Com a decisão do TSE, o candidato eleito no próximo domingo já poderá ser empossado governador do Amazonas. No último dia 3, o ministro do Supremo Tribunal Federal (STF) Ricardo Lewandowski determinou que a diplomação da chapa eleita no pleito só deveria ocorrer após o julgamento dos embargos de declaração.

Decisão mantém a cassação de Melo e a eleição direta no Estado (Foto: Nelson Jr./Ascom TSE)

A decisão desta terça-feira, mantém a cassação de José Melo e Henrique Oliveira e a eleição direta para governador no Estado. De acordo com o relator, ministro Luis Roberto Barroso, não houve obscuridade no acórdão que cassou os mandatos do governador e vice do Amazonas e os embargos apresentados com esse fim pretendiam um novo julgamento, o que não cabe mais à Justiça Eleitoral.

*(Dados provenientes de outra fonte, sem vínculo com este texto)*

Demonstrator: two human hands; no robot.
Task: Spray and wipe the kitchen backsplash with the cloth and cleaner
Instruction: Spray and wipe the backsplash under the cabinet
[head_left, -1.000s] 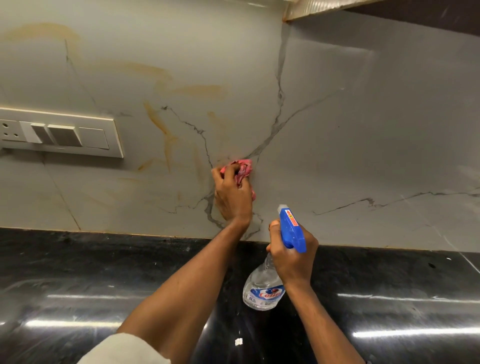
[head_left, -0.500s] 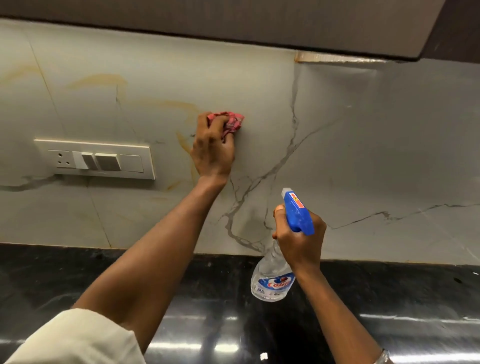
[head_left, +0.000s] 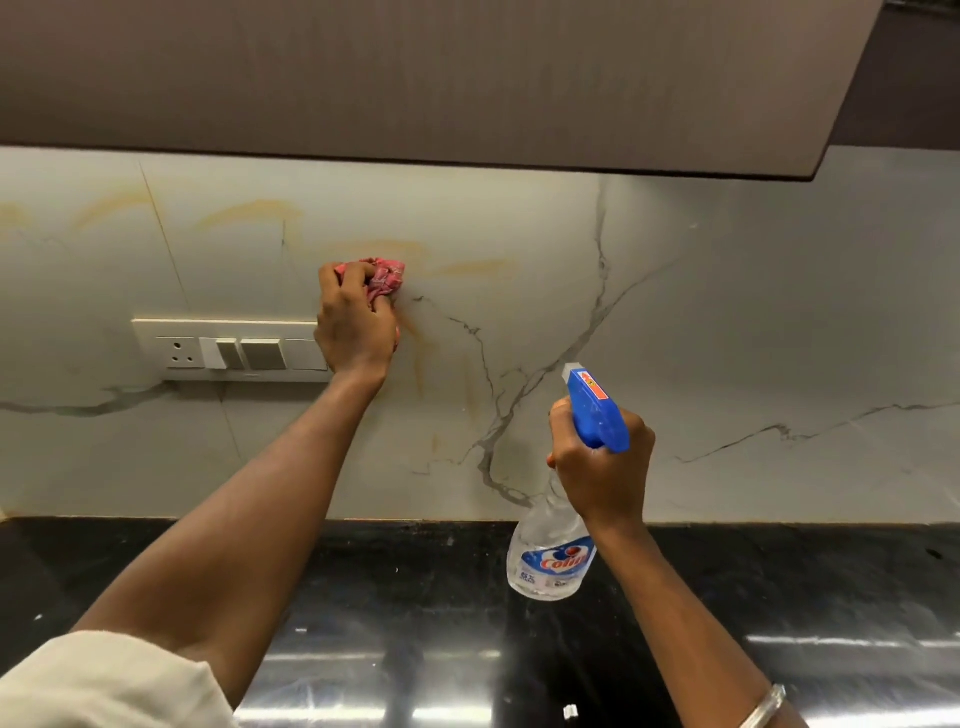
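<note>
Backsplash (head_left: 727, 312): pale veined stone panel running wall-wide between the dark upper cabinet (head_left: 415, 78) and the black glossy surface (head_left: 415, 597). Orange-brown streaks visible on it; one band arcs above and to the right of the cloth, others run down just right of the left hand and below it.

Left hand (head_left: 356, 322): fingers curled tight round a bunched pink cloth (head_left: 382, 275), cloth pressed against the stone. Streaks lie to its right and downward, so the next wipe probably goes that way.

Right hand (head_left: 602, 462): closed round the neck of the spray bottle (head_left: 550, 556), blue trigger head (head_left: 595, 410) pointing up and left at the panel. Bottle held clear of the surface, long axis tilted. Cannot tell whether the trigger is being squeezed.

Obstacle: switch plate (head_left: 228, 351) sits directly left of the left hand, its right end hidden behind the hand. Judgement: keep spray and wet cloth off it. Left hand is nearer the stained patch.
</note>
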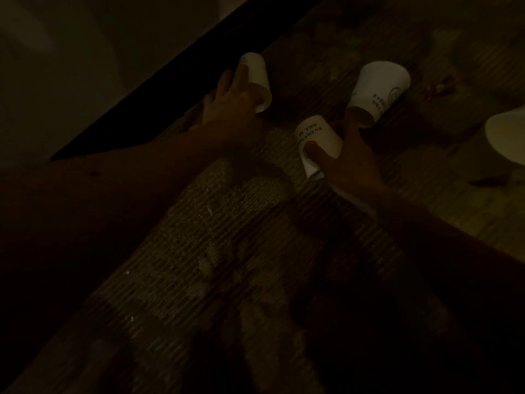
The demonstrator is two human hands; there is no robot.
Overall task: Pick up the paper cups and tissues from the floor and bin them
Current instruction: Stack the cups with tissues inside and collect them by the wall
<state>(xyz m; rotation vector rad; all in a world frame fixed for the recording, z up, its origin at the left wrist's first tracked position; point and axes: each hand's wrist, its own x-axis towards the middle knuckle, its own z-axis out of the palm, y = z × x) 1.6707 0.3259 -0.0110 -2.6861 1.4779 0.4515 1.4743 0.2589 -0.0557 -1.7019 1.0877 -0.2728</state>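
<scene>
Very dim frame. Ribbed mat [227, 251] fills the lower centre.

Centre right: right hand [349, 166] pinches a printed paper cup [318, 137], thumb across the wall, cup tipped on its side. Its fingertips reach to the mouth of a second printed cup [380, 86] lying on the floor [312, 38] just above; can't tell if they touch.

Upper centre: left hand [233, 100] is wrapped round a plain cup [257, 78] beside the dark skirting strip [170, 81]. Lifted or on the floor, can't tell.

Right edge: pale rounded thing [508, 137], cup or tissue unclear.

Handling guess: the cups are light and thin-walled and crush easily. Take them mid-wall or hook a finger inside the rim, with a gentle squeeze. They'd probably nest.
</scene>
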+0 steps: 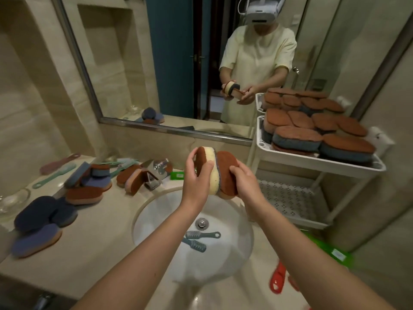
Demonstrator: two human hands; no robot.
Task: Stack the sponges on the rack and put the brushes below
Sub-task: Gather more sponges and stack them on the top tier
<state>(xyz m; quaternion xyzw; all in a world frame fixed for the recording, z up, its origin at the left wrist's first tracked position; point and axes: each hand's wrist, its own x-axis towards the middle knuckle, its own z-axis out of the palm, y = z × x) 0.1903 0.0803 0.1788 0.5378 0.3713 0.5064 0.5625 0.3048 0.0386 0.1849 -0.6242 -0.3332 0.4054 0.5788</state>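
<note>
Above the sink, my left hand point(196, 175) grips a yellow sponge point(211, 170) with a brown face, held on edge. My right hand point(244, 182) grips a second brown-topped sponge point(225, 168) pressed against it. The white rack point(324, 163) stands at the right; its top shelf carries several brown and grey sponges point(312, 130). Its lower shelf point(290, 198) is bare. More sponges point(87, 189) lie on the counter at the left, with blue ones point(42, 222) nearer me. Two teal brushes point(196, 239) lie in the sink basin point(156, 220). Pink and teal brushes point(58, 168) lie at the back left.
A chrome tap point(156, 173) stands behind the basin with a green packet point(177, 175) beside it. A glass dish point(13, 200) sits at the far left. A red brush point(278, 280) and a green packet point(330, 249) lie at the right front. A mirror point(178, 63) fills the wall ahead.
</note>
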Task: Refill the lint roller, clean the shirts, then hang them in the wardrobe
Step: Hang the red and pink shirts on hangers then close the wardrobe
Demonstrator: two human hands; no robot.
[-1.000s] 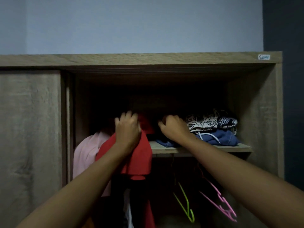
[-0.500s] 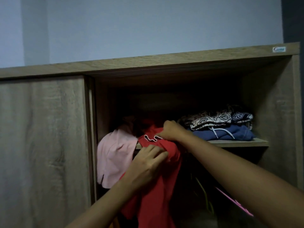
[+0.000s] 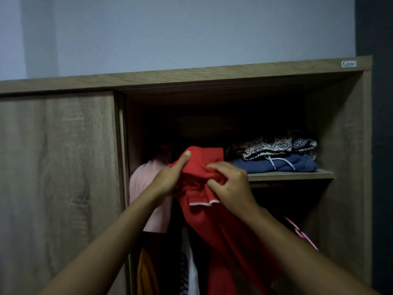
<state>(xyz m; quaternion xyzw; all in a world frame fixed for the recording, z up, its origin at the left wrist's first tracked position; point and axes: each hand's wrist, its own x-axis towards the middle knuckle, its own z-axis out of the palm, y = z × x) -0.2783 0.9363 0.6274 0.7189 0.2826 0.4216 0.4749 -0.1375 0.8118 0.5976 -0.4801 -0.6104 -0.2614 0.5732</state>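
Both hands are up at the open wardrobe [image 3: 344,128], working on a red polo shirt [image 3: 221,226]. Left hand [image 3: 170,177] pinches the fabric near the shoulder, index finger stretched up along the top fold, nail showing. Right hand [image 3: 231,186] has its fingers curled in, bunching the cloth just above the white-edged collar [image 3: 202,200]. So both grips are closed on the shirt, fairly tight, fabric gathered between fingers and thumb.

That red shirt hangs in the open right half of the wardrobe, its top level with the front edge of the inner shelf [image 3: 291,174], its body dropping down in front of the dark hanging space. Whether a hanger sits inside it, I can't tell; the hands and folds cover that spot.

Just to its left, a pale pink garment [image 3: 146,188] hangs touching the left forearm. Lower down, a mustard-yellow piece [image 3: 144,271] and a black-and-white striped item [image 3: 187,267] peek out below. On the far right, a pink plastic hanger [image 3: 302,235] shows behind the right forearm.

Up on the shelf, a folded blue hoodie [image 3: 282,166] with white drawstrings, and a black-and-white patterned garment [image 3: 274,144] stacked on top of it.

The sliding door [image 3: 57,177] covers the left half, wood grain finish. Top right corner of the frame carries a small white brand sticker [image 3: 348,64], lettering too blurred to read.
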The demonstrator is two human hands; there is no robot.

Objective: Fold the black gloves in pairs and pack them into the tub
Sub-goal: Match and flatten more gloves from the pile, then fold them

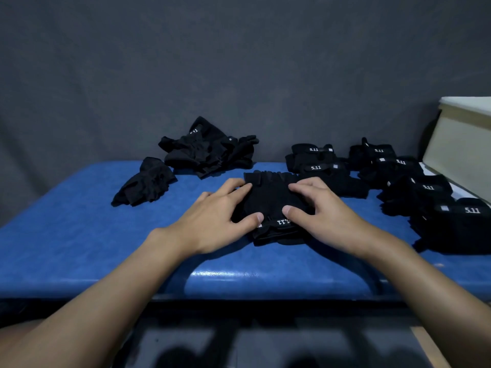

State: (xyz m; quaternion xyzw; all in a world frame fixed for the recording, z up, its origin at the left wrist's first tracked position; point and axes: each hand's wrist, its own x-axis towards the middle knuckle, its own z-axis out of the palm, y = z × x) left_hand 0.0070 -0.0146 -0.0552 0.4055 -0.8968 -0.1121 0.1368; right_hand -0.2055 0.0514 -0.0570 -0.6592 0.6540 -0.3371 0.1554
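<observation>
The glove pair [268, 200] lies flat at the middle of the blue surface [79, 235], its cuff with the white label toward me and its finger ends away. It sits between my two grips, under their tips. My left grip [212, 216] rests on its left edge, with the fingers nearly straight and spread and the thumb pressing beside the label. My right grip [324, 216] lies on its right side, fingers bent with the tips on the cloth, thumb pressing near the cuff. Neither grip closes round the gloves; both lie open and press. Both forearms reach in from the near edge, palms down. Behind on the left lie a loose pile of gloves [210, 152] and a smaller crumpled heap [148, 184]. On the right, folded pairs [316, 158] lie in rows beside the pale tub [462, 144].
</observation>
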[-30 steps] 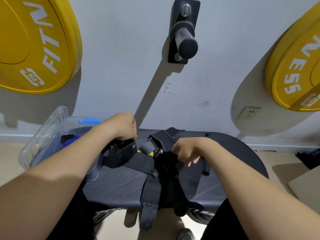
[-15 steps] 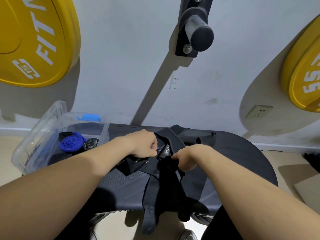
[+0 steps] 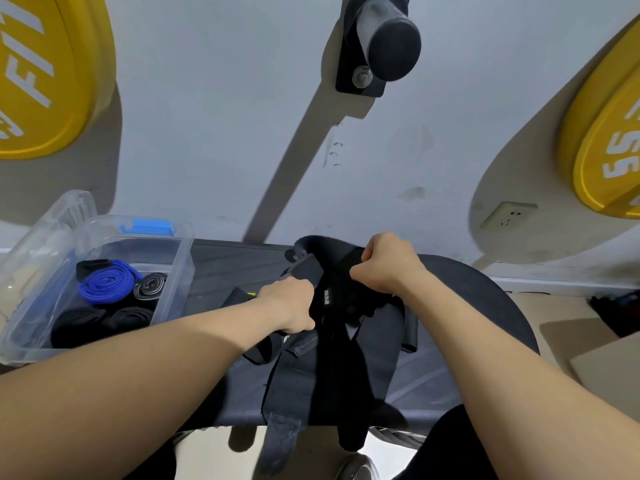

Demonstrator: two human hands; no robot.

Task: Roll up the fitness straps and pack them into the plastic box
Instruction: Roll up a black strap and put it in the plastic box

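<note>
- left hand (image 3: 290,306) and right hand (image 3: 384,268), fingers curled, grip the black fitness strap (image 3: 330,362).
- its long axis runs toward the viewer, tails hanging over the desk (image 3: 485,323) edge.

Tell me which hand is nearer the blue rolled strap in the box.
Left. The left hand grips the black strap just right of the plastic box holding the blue rolled strap; the right hand is farther right.

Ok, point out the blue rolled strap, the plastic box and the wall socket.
blue rolled strap (image 3: 105,285), head view, centre of the coil.
plastic box (image 3: 181,271), head view, right wall.
wall socket (image 3: 509,216), head view, faceplate.
</note>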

Em 4 de maio, o TSE confirmou a cassação do mandato de Melo e de Henrique de Oliveira, por compra de votos nas eleições de 2014. Por maioria de votos (5 a 2), os ministros entenderam que José Melo tinha, pelo menos, conhecimento da compra de votos realizada por Nair Queiroz Blair dentro do próprio comitê de campanha do candidato, no dia 24 de outubro de 2014. A empresa de Nair era contratada pelo governo estadual por R$ 1 milhão.

Na ementa, resumo da decisão, o ministro Barroso determina o não conhecimento dos recursos interpostos por deputados estaduais e terceiros prejudicados por ausência de interesse jurídico. Para o ministro não houve omissão, contradição ou obscuridade na decisão embargadas pelos recorrentes.

Na enunciação dos argumentos, Barroso afirmou que “a pretensão de deputados estaduais em participar de eventual eleição indireta configura mero interesse de fato que não autoriza o ingresso no feito como assistente simples ou interposição de recursos na qualidade de terceiro prejudicado. Não conhecimento dos embargos interpostos por Abdala Habib Júnior e outros”, afirmou.

Em relação aos recursos interpostos pela ALE, o ministro disse que a Casa tem interesse jurídico no caso. “A discussão sobre a incidência ao caso no parágrafo 4º da artigo 224 do Código Eleitoral, incluído pela lei 13.165 de 2015, que prevê eleições diretas sempre que a vacância ocorrer a mais de seis meses do final do mandato afeta em tese a prerrogativa da casa de realizar eleições indiretas, quando a vacância ocorrer nos dois últimos anos do mandato previsto na Constituição Estadual. Portanto, eu estou conhecendo dos embargos de declaração da ALE. No mérito, porém, digo eu, não há obscuridade , contradição ou omissão no acórdão questionado”, afirmou Barroso em seu voto.

De acordo com o ministro, o acórdão da decisão que cassou o mandato de Melo e José Henrique enfrentou todos as questões relevantes para a solução do caso. “Tendo se pronunciado de forma fundamentada acerca do, primeiro, inexistência de violação ao princípio do juiz natural; segundo, do afastamento de todas as nulidades alegadas dos recursos ordinários dos termos do voto do relator; três, da existência de elementos suficiente de captação ilícita de sufrágio, mantendo-se a decisão do Tribunal Regional Eleitoral do Amazonas de cassação do diploma do governador e do vice-governador; quatro, inexistência de prova suficiente da prática de conduta vedada; cinco, da aplicabilidade ao caso do artigo 224, parágrafos 3º e 4º, com a realização imediata de eleições diretas considerada a presunção de constitucionalidade promovidas pela lei 13.165 de 2015; seis, da necessidade de execução imediata do julgado, independentemente da publicação do acórdão em face das peculiaridades do caso concreto ”, afirmou.